» ACTIVITY
Only the text of the records, copied exactly, is wanted; no pictures.

EXERCISE MATERIAL START

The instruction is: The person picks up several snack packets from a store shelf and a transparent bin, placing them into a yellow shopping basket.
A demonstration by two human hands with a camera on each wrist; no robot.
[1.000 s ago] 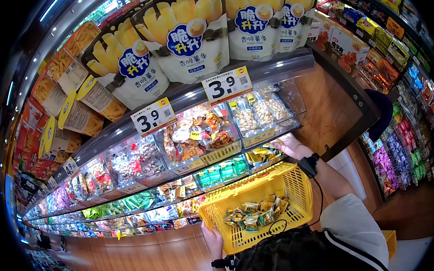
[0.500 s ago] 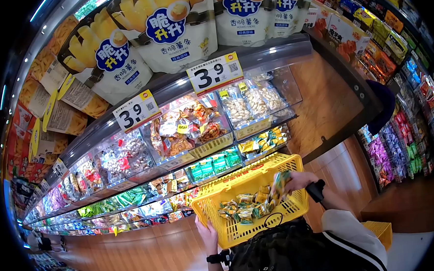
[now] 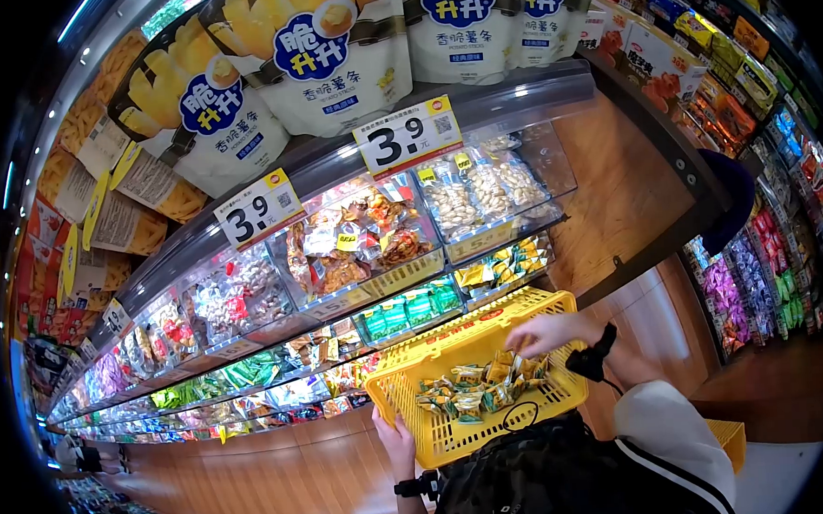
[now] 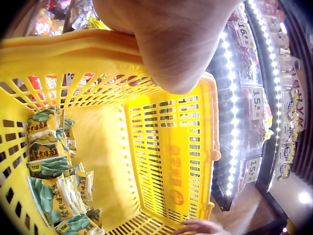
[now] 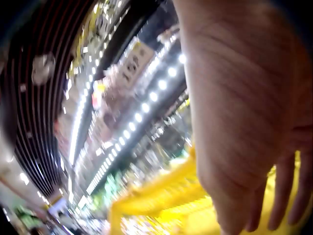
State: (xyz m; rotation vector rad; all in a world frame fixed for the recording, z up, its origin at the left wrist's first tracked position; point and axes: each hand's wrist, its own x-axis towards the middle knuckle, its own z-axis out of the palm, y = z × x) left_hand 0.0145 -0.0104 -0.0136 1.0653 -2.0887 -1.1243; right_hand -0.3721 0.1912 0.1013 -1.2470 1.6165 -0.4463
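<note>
A yellow plastic shopping basket (image 3: 437, 446) hangs in front of the person's body, tilted a little. My left hand (image 3: 395, 441) grips its left end by the rim; in the left wrist view that hand (image 4: 176, 44) covers part of the rim. Over the basket's right half hovers my right hand (image 3: 548, 332), its fingers loose and nothing in them. The right wrist view shows this hand (image 5: 239, 112) with several fingers extended downward above the yellow basket. Several small green-and-yellow snack packets (image 3: 482, 389) lie heaped on the basket floor.
Just beyond the basket, a shelf bin (image 3: 505, 266) holds similar yellow-green packets, beside green packets (image 3: 410, 315). Clear bins of bagged snacks sit above, under price tags (image 3: 408, 138) and large potato-stick pouches (image 3: 328, 75). A wooden shelf end (image 3: 603, 182) juts out at right.
My right hand went from the lower shelf bin to above the basket with packets, then let them go onto the heap. My left hand keeps its grip on the basket.
</note>
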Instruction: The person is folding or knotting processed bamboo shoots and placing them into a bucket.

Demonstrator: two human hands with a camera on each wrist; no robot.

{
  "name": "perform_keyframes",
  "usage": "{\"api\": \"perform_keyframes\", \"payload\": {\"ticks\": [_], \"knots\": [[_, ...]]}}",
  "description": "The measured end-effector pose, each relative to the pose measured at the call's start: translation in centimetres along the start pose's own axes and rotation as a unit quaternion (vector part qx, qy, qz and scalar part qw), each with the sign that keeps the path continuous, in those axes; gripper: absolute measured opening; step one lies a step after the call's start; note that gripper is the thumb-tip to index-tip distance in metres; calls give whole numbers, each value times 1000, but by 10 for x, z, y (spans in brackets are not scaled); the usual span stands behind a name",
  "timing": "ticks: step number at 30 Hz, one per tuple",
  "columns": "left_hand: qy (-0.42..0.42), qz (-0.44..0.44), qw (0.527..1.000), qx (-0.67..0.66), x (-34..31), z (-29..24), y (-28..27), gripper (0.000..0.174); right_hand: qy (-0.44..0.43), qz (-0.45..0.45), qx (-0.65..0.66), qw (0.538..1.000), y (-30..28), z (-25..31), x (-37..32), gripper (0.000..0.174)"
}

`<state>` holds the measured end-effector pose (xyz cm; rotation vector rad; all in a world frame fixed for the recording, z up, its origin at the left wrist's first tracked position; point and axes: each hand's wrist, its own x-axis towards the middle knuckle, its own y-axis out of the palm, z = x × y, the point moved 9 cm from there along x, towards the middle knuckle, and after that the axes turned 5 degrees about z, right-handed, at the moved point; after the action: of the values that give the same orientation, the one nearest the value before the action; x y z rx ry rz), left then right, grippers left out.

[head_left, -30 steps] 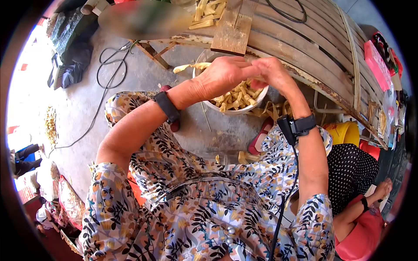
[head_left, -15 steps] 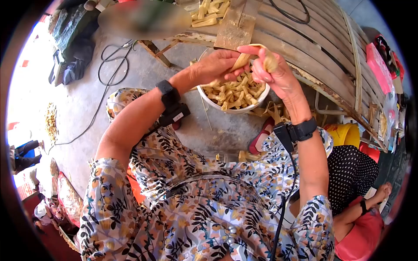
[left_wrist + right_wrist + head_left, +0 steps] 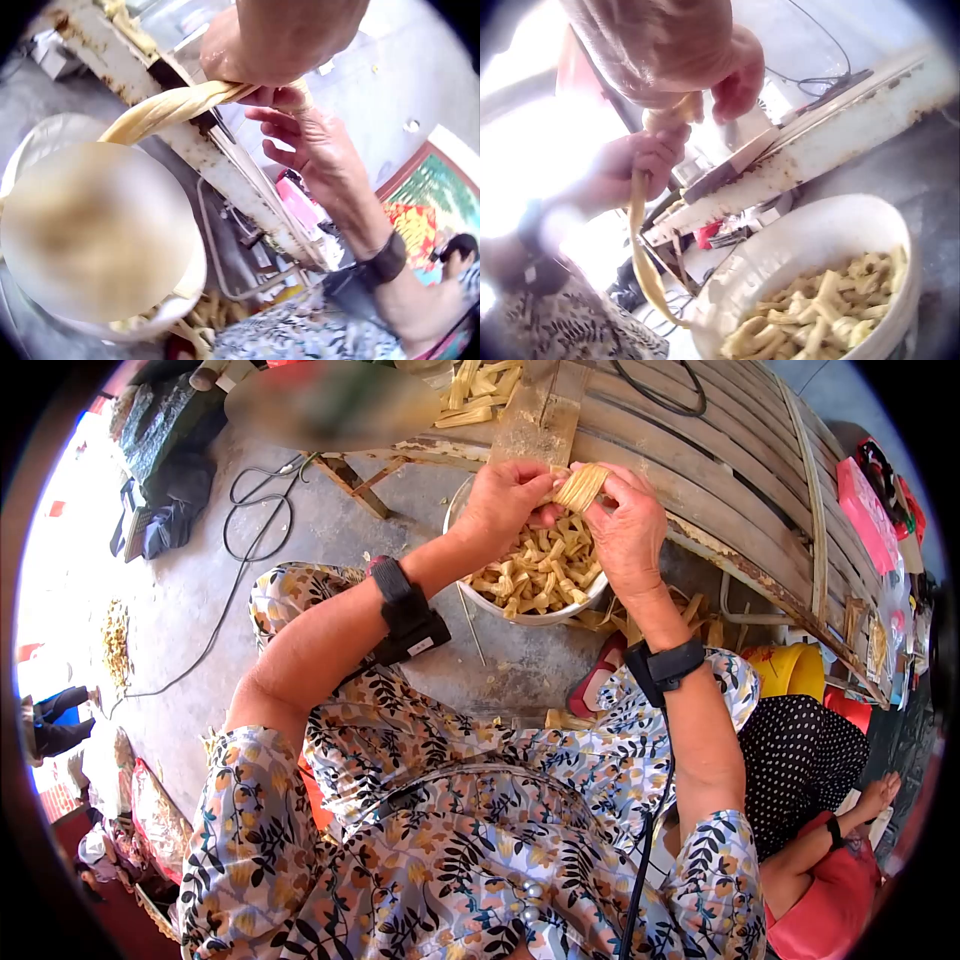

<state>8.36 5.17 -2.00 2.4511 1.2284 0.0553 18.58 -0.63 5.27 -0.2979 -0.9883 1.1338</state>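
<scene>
Above a white bucket (image 3: pixel 535 618) I work a long, pale yellow fibrous strip (image 3: pixel 583 487) with both hands. My left hand (image 3: pixel 500 510) grips it, and in the right wrist view its tail (image 3: pixel 645 262) hangs twisted from those fingers toward the bucket's rim. The ribbed, folded part lies at the fingers of my right hand (image 3: pixel 630 535), which holds it from the other side. In the left wrist view the twisted length (image 3: pixel 169 112) runs down from my left hand. Short, knotted yellow pieces (image 3: pixel 540 570) fill much of the bucket.
A slatted wooden bench (image 3: pixel 690 480) with a rusty edge stands just beyond the bucket, carrying a board (image 3: pixel 535 420) and more yellow strips (image 3: pixel 480 395). Black cable (image 3: pixel 255 520) lies looped on the floor at left. At right are a yellow bucket (image 3: pixel 790 668) and another person's arm (image 3: pixel 830 845).
Half a second ago the strip stretched between my separated hands; now they are closer, with its ribbed part folded at my right fingers. Earlier still, my hands overlapped with an end sticking out left.
</scene>
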Motion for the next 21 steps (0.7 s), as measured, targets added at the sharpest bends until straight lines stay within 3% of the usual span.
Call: {"api": "perform_keyframes", "payload": {"ticks": [4, 8, 11, 13, 15, 17, 19, 20, 21], "knots": [[98, -8, 968, 231, -9, -32, 1, 17, 202, 127, 176, 955, 33, -35, -6, 16], [77, 58, 965, 243, -9, -31, 9, 20, 277, 235, 265, 893, 55, -49, -15, 16], [97, 62, 928, 354, -15, -34, 17, 24, 249, 170, 304, 904, 51, -39, -14, 13], [121, 53, 891, 435, -14, -29, 20, 27, 159, 117, 168, 966, 40, -28, -12, 9], [158, 26, 870, 467, -8, -23, 15, 29, 60, 60, 26, 996, 30, -13, -11, 8], [227, -8, 852, 471, -7, -23, 9, 28, 68, 44, 147, 986, 26, -14, -8, 8], [50, 9, 969, 241, 1, -4, -4, 30, 75, 28, 266, 961, 19, -14, -3, 9], [-41, 18, 992, 116, 1, 8, -3, 31, 91, 4, 304, 948, 12, -16, 0, 9], [-64, 39, 996, 45, -1, 9, 3, 31, 142, -22, 368, 919, 7, -28, 1, 9]]}}
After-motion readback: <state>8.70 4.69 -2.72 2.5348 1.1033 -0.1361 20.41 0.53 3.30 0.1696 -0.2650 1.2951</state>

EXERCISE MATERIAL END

» OUTPUT FOR THIS EXERCISE
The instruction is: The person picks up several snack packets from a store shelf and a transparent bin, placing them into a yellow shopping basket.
A demonstration by two human hands with a camera on each wrist; no robot.
[1.000 s ago] 
[0.500 s ago] 
[now] 
[now] 
[now] 
State: (xyz m; rotation vector rad; all in a world frame fixed for the recording, z up, its origin at the left wrist's first tracked position; point and axes: each hand's wrist, its own x-axis towards the middle knuckle, its own z-axis out of the palm, y = z × x) left_hand 0.0145 -0.0104 -0.0136 1.0653 -2.0887 -1.1243; right_hand -0.3721 0.1912 0.1013 -1.2470 1.6165 -0.4463
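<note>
A yellow plastic shopping basket (image 3: 437, 446) hangs in front of the person's body, tilted a little. My left hand (image 3: 395, 441) grips its left end by the rim; in the left wrist view that hand (image 4: 176, 44) covers part of the rim. Over the basket's right half hovers my right hand (image 3: 548, 332), its fingers loose and nothing in them. The right wrist view shows this hand (image 5: 239, 112) with several fingers extended downward above the yellow basket. Several small green-and-yellow snack packets (image 3: 482, 389) lie heaped on the basket floor.
Just beyond the basket, a shelf bin (image 3: 505, 266) holds similar yellow-green packets, beside green packets (image 3: 410, 315). Clear bins of bagged snacks sit above, under price tags (image 3: 408, 138) and large potato-stick pouches (image 3: 328, 75). A wooden shelf end (image 3: 603, 182) juts out at right.
My right hand went from the lower shelf bin to above the basket with packets, then let them go onto the heap. My left hand keeps its grip on the basket.
</note>
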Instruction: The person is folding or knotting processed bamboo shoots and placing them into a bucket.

Demonstrator: two human hands with a camera on each wrist; no robot.

{
  "name": "perform_keyframes",
  "usage": "{\"api\": \"perform_keyframes\", \"payload\": {\"ticks\": [_], \"knots\": [[_, ...]]}}",
  "description": "The measured end-effector pose, each relative to the pose measured at the call's start: translation in centimetres along the start pose's own axes and rotation as a unit quaternion (vector part qx, qy, qz and scalar part qw), each with the sign that keeps the path continuous, in those axes; gripper: absolute measured opening; step one lies a step after the call's start; note that gripper is the thumb-tip to index-tip distance in metres; calls give whole numbers, each value times 1000, but by 10 for x, z, y (spans in brackets are not scaled); the usual span stands behind a name",
  "timing": "ticks: step number at 30 Hz, one per tuple",
  "columns": "left_hand: qy (-0.42..0.42), qz (-0.44..0.44), qw (0.527..1.000), qx (-0.67..0.66), x (-34..31), z (-29..24), y (-28..27), gripper (0.000..0.174); right_hand: qy (-0.44..0.43), qz (-0.45..0.45), qx (-0.65..0.66), qw (0.538..1.000), y (-30..28), z (-25..31), x (-37..32), gripper (0.000..0.174)"
}

`<state>` holds the measured end-effector pose (xyz cm; rotation vector rad; all in a world frame fixed for the recording, z up, its origin at the left wrist's first tracked position; point and axes: each hand's wrist, its own x-axis towards the middle knuckle, its own y-axis out of the palm, z = x × y, the point moved 9 cm from there along x, towards the middle knuckle, and after that the axes turned 5 degrees about z, right-handed, at the moved point; after the action: of the values that give the same orientation, the one nearest the value before the action; x y z rx ry rz), left then right, grippers left out.

[head_left, -30 steps] 
[head_left, -15 steps] 
[left_wrist + right_wrist + head_left, +0 steps] 

<state>8.36 5.17 -2.00 2.4511 1.2284 0.0553 18.58 -0.63 5.27 -0.2979 -0.9883 1.1338</state>
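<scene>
Above a white bucket (image 3: pixel 535 618) I work a long, pale yellow fibrous strip (image 3: pixel 583 487) with both hands. My left hand (image 3: pixel 500 510) grips it, and in the right wrist view its tail (image 3: pixel 645 262) hangs twisted from those fingers toward the bucket's rim. The ribbed, folded part lies at the fingers of my right hand (image 3: pixel 630 535), which holds it from the other side. In the left wrist view the twisted length (image 3: pixel 169 112) runs down from my left hand. Short, knotted yellow pieces (image 3: pixel 540 570) fill much of the bucket.
A slatted wooden bench (image 3: pixel 690 480) with a rusty edge stands just beyond the bucket, carrying a board (image 3: pixel 535 420) and more yellow strips (image 3: pixel 480 395). Black cable (image 3: pixel 255 520) lies looped on the floor at left. At right are a yellow bucket (image 3: pixel 790 668) and another person's arm (image 3: pixel 830 845).
Half a second ago the strip stretched between my separated hands; now they are closer, with its ribbed part folded at my right fingers. Earlier still, my hands overlapped with an end sticking out left.
</scene>
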Motion for the next 21 steps (0.7 s), as measured, targets added at the sharpest bends until straight lines stay within 3% of the usual span.
Call: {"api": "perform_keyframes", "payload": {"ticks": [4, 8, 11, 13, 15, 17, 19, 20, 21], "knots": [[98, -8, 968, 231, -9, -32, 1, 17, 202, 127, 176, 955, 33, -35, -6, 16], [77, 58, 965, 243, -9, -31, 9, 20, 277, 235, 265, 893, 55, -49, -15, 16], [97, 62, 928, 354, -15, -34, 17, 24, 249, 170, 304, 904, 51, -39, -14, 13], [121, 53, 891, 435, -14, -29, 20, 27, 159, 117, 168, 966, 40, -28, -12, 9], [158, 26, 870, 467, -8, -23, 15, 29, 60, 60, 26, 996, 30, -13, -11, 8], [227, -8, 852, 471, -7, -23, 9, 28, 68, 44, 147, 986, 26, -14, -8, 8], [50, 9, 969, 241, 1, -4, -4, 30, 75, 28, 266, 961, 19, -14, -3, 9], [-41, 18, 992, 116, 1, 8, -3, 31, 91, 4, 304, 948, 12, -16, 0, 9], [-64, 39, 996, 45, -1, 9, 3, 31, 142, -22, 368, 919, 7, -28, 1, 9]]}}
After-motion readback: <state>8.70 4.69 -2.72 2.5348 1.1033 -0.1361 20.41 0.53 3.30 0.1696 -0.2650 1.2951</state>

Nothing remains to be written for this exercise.